Hi Cerebrum, and welcome!
Yes indeed, phi1 and phase1 are the same things. Sometimes people use the Greek Phi character: Φ and φ for uppercase and lowercase respectively.
On the top edge of the 6502, as viewed in visual6502, you'll find the third pad from the right is clk0 which would be bonded to the phi0 clock input pin (and next to it the pad for cclk which is not connected for 6502 but is (surely) the direct input of the phase2 on-chip clock in the 6501.) This phi0 pin is marked as p0 in your schematic extract.
http://visual6502.org/JSSim/expert.html?find=clk0Most of the clocking on the chip is done by two signals: called cp1 and cclk in visual6502. cp1 is phase 1 and cclk is phase 2. Visual6502 simulates only at the clock phase level of granularity, so it can't show the small delays between the successive stages of buffers or inverters.

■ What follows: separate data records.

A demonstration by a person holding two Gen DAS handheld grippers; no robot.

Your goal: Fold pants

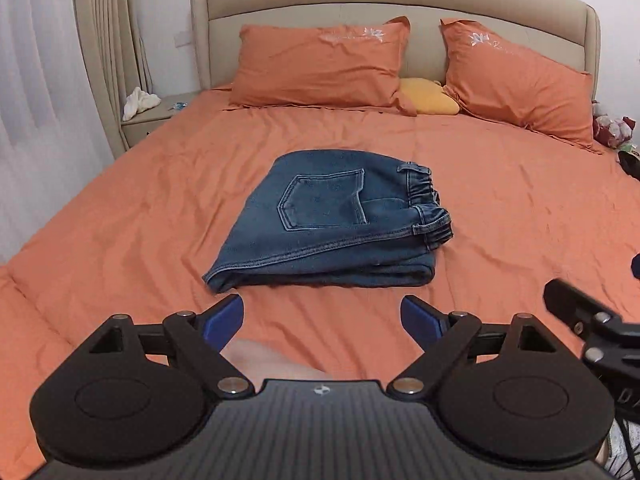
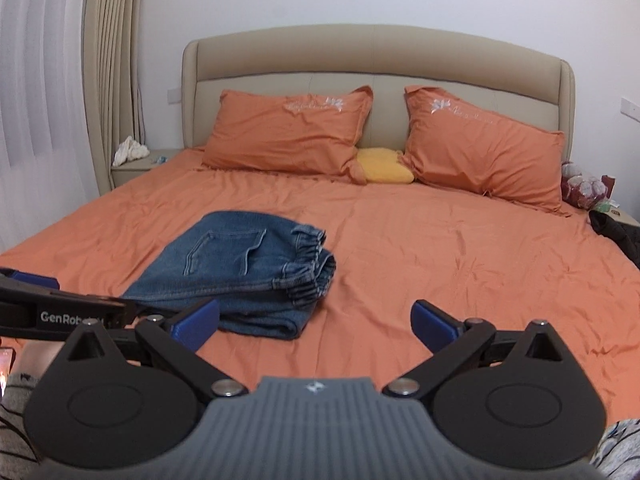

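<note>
Orange bed sheet [image 1: 500,208] carries the folded jeans [image 1: 332,224], waistband rightward. They lie just beyond the left gripper [image 1: 322,320], nearer it than the right gripper [image 2: 316,324]; both grippers' fingers spread apart, empty.

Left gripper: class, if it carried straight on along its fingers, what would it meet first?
Probably the folded jeans. The left gripper is open and empty, held back above the orange sheet, its fingers aimed at the bundle's near folded edge. Depth is unclear, so it might graze the sheet first.
</note>
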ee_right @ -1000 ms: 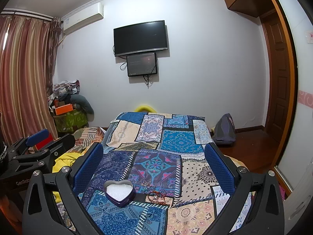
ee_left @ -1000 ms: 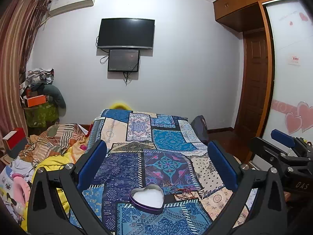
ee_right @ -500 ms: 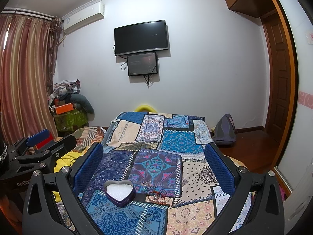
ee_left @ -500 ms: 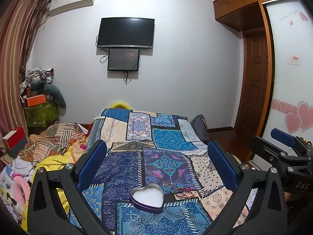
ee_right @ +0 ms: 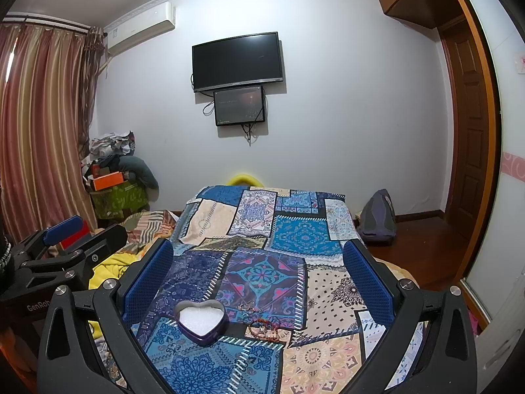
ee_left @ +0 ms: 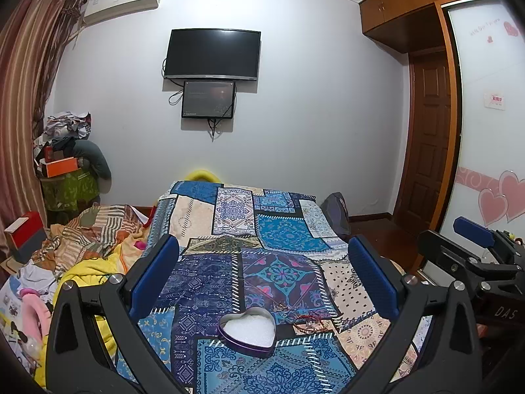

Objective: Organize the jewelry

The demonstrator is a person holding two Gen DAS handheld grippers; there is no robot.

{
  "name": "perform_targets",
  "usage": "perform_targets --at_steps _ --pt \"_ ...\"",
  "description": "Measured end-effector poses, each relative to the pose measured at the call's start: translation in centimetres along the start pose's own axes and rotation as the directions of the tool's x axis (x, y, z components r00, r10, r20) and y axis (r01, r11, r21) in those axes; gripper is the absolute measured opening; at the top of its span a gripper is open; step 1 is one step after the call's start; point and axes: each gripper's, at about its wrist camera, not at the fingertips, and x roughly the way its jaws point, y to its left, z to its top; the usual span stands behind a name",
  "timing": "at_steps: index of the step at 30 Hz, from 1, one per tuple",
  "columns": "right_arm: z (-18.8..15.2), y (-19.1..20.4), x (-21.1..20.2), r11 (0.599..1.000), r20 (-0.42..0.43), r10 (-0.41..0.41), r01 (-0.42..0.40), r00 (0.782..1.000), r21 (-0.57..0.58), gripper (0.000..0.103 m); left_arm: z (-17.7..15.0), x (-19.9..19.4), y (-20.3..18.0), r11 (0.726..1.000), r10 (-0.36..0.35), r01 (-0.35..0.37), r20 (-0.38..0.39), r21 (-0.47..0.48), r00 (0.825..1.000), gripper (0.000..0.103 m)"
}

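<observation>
A bed (ee_left: 285, 229) with a patchwork cover fills the room. Both tools, left tool (ee_left: 262, 279) and right tool (ee_right: 259, 275), hover above it, jaws wide and holding nothing. A heart-shaped tin (ee_right: 201, 323) lies on the cover, bracelets (ee_right: 262, 328) just beside it.

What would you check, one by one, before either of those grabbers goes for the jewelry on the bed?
1. Left gripper open and holding nothing: ok.
2. Right gripper open and holding nothing: ok.
3. Heart-shaped tin lid off, white lining showing: ok.
4. Red beaded bracelet in view, beside the tin on the patchwork bedspread: ok.
5. Jewelry pieces separate, not tangled: cannot tell, too small.
6. Both grippers apart from the jewelry: ok.
</observation>
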Motion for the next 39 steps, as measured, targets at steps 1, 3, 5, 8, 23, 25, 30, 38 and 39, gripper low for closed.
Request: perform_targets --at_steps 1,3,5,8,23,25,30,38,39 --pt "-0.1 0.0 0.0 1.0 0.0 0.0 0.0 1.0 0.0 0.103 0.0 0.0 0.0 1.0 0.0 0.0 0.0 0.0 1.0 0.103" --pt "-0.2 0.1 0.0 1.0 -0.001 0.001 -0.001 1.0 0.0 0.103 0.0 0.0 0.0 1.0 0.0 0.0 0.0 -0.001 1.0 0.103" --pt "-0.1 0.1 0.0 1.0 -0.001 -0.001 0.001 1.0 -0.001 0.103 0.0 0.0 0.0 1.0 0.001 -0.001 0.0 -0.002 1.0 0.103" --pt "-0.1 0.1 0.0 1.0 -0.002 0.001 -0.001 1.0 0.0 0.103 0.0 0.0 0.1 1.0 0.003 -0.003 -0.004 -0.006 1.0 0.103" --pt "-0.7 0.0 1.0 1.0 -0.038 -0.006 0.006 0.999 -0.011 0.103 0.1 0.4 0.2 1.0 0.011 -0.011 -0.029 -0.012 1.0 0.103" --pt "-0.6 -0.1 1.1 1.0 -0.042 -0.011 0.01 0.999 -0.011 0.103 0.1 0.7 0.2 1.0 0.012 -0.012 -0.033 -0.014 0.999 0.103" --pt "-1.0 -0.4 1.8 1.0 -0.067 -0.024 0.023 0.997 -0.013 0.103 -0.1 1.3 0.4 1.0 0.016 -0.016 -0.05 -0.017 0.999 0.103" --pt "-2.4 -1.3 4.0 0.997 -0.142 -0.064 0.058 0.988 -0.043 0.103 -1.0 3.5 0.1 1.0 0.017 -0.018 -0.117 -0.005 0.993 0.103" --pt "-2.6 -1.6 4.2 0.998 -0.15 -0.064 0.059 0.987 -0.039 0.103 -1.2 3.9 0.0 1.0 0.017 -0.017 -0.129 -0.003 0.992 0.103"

As your schematic extract shows, the phi2 drive circuit uses a NOR gate to ensure that it's low when phi1 is high.
Disregarding small delays, we have just two phases with several names:
phi0 AKA clk0 AKA p0, all same phase as phi2 AKA cclk AKA cp2 AKA p2
phi1, cp1 AKA p1.
Note that nodes 43 and 1247 which control some of the datapath control signals are also directly derived from cp1, so they are somewhat like phi2 but with some difference in timing.